Traditional 4Q buying surged delayed
Brazilian buyers used to speed up the pace of fertilizer purchases in the fourth quarter to supply the second corn crop. This would give them time to receive the inputs in time for application, without last-minute logistic concerns.
But unexpected changes in fertilizer price trends, combined with changes in the timing of the soybean crop, led farmers to change this buying pattern and wait as long as possible before concluding deals.
Farmers' saw this last-minute buying strategy rewarded in early 2024 when urea prices were about $393/t cfr Brazil, below levels seen earlier in October 2023.

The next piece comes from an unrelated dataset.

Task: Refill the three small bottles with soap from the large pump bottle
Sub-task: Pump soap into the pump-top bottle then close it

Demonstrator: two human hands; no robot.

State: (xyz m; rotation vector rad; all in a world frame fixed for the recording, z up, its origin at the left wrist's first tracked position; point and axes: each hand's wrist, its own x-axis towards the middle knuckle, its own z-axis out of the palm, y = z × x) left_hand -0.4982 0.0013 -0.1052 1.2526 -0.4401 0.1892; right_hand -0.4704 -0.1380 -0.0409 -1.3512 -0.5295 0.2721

And a delay in the 2024-25 soybean planting because of unfavorable weather conditions also contributed to postponed fertilizer acquisitions for corn, since the soybean harvest would likely be delayed and force farmers to plant corn outside the ideal period.
Those factors are set to again push final urea purchases to January. Some volumes traded in November-December may discharge in ports in January, intensifying deliveries in the first months of the year.
Brazil imported 7.6mn t of urea in January-November, 19pc above the same period in 2023. The latest lineup data from 26 December points to around 400,000t to be delivered at ports in December and 422,000t in January, according to maritime agency Unimar.
Farmers focused on acquiring ammonium sulphate (amsul) volumes in the past three months, as prices carried a discount considering the nitrogen content compared with urea while also adding sulphur. There is plenty of available compacted/granular amsul, with Chinese producers eyeing Brazil as an outlet for the product.
Imports of amsul totaled 5.1mn t in the first 11 months of the year, 18pc above the same period last year. A total of 596,000t and 1.2mn t were set to discharge in ports in December and January, respectively, according to Unimar's lineup data from 26 December.
The trend is the same in the domestic market, with purchases advancing slowly. Some cooperatives and retailers bought volumes to guarantee availability when farmers decide to buy.
Farmers are most advanced in theirs potash (MOP) acquisitions, as its lower-than-usual price has motivated farmers to buy the fertilizer for 2025-26 corn and soybeans. Market participants estimate that around 50pc of MOP needs in Mato Grosso for the 2025-26 soybean crop were purchased by early December.
Demand has been high for the first quarter of 2025, leading to expectations of intense MOP deliveries at ports. This would mean a high flow in the inland market, competing with urea volumes handling in January-February.